Indeed, it seems that if consciousness is merely a living being’s awareness of its surroundings, then this quality can be seen in all lifeforms.  Even the most minute bacteria are capable of orienting themselves to their trophic surroundings, exhibiting a hyper-primitive level of conscious awareness.  If we consider the physical meaning of life to be the maximally efficient production of this external entropy, then consciousness is merely a necessary tool for executing of our physical purpose: deconstruction of our surroundings.  

In fact, by tearing down our environments during metabolism, humans externalize more heat per unit volume than the sun.  

This is a consequence of Galileo’s Square-Cube law, which relates how increase in size does not affect increase in volume and surface area equally.  Because bodies can only dissipate heat through their surfaces, which vary as a function of their length squared, and heat is generated as a function of volume or length cubed, a large body like the sun can only give off a small portion of its heat at any given moment. 
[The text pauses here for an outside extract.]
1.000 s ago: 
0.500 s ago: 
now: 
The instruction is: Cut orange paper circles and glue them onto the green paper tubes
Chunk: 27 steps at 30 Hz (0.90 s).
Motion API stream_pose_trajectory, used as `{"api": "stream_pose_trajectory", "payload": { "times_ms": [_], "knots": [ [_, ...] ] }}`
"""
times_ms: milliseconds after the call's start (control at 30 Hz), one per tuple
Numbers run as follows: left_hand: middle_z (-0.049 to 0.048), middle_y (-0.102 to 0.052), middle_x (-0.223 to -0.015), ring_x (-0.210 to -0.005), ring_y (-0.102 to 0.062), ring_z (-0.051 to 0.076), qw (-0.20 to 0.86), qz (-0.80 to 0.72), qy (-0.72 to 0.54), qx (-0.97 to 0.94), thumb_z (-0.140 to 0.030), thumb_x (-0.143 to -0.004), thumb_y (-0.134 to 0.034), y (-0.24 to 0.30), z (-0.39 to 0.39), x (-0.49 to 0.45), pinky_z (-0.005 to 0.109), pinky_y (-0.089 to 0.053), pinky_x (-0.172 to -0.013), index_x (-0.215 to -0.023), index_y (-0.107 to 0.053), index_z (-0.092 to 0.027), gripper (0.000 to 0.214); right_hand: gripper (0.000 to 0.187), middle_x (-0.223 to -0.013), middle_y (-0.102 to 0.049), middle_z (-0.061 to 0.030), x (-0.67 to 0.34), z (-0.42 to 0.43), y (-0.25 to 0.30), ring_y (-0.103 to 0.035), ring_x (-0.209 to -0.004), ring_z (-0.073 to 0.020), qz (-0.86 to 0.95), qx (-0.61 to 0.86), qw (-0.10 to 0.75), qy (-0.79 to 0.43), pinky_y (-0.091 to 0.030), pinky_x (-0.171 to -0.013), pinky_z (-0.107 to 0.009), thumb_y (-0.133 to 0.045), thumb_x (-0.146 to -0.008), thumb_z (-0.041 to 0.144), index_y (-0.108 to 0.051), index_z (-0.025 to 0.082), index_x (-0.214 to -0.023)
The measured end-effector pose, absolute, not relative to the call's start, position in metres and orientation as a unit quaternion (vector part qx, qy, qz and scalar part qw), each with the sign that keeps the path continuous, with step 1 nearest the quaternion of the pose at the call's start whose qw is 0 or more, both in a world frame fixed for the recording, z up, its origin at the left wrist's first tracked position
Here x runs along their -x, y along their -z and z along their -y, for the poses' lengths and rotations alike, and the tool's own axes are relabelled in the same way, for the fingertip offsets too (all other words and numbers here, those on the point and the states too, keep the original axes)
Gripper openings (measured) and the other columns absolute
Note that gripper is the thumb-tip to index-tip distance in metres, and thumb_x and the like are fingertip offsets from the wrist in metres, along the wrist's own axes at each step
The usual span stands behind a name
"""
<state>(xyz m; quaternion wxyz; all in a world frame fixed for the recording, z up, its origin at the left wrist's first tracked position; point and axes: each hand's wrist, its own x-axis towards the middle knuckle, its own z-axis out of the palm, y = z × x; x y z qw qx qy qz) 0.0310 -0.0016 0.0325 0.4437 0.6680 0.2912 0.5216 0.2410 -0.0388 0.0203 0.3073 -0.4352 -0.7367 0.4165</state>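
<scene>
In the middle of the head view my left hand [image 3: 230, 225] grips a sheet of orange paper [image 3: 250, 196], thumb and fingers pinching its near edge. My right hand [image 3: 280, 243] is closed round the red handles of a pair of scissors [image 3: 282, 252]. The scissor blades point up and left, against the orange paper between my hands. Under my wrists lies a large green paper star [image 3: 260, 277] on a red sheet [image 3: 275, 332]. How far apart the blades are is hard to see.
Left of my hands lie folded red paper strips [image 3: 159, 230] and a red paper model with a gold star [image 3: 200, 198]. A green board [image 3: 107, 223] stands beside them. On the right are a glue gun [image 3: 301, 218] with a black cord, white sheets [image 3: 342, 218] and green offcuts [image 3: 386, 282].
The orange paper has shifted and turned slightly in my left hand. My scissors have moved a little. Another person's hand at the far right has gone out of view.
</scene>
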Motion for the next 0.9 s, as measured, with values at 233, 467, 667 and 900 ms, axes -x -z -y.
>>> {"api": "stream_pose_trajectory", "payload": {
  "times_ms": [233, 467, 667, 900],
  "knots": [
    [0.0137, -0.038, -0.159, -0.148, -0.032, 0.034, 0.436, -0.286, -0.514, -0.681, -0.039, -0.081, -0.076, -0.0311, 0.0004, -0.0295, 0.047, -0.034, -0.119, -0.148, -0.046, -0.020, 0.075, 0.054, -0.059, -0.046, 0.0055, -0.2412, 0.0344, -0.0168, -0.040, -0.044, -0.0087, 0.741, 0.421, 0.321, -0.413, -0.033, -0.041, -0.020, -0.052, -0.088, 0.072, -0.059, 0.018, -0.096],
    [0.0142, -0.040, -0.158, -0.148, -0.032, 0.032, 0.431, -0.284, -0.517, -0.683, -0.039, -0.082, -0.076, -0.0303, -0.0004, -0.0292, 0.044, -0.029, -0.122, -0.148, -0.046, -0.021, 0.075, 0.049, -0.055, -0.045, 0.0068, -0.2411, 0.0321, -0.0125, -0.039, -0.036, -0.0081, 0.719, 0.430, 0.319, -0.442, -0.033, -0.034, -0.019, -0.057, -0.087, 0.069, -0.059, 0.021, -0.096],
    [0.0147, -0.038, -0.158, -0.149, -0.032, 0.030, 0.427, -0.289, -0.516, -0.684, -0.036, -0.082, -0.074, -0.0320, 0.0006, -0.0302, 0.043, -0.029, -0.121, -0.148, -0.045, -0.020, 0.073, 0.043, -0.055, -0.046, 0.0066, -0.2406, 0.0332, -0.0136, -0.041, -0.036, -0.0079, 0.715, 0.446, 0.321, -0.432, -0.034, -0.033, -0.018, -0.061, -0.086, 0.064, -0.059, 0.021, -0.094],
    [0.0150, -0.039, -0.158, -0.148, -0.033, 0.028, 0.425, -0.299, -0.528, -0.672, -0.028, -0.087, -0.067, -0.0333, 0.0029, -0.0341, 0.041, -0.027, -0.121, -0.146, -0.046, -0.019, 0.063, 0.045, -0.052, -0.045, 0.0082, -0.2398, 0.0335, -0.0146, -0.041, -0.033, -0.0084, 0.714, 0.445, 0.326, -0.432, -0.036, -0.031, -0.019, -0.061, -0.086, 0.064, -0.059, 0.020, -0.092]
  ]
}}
So while the sun is hotter than a human it dissipates less heat per unit volume.  We are, in fact, extraordinary little dissipation machines.  Our consciousness appears then to be a mandatory bit of software necessarily evolved to meet the demand that our physical existence depends entirely upon the maximally efficient location and deconstruction of our surroundings.  So yes,

physics can explain consciousness as the process by which life is oriented toward its indisputable physical duty:  the maximally efficient disassembly of its surroundings.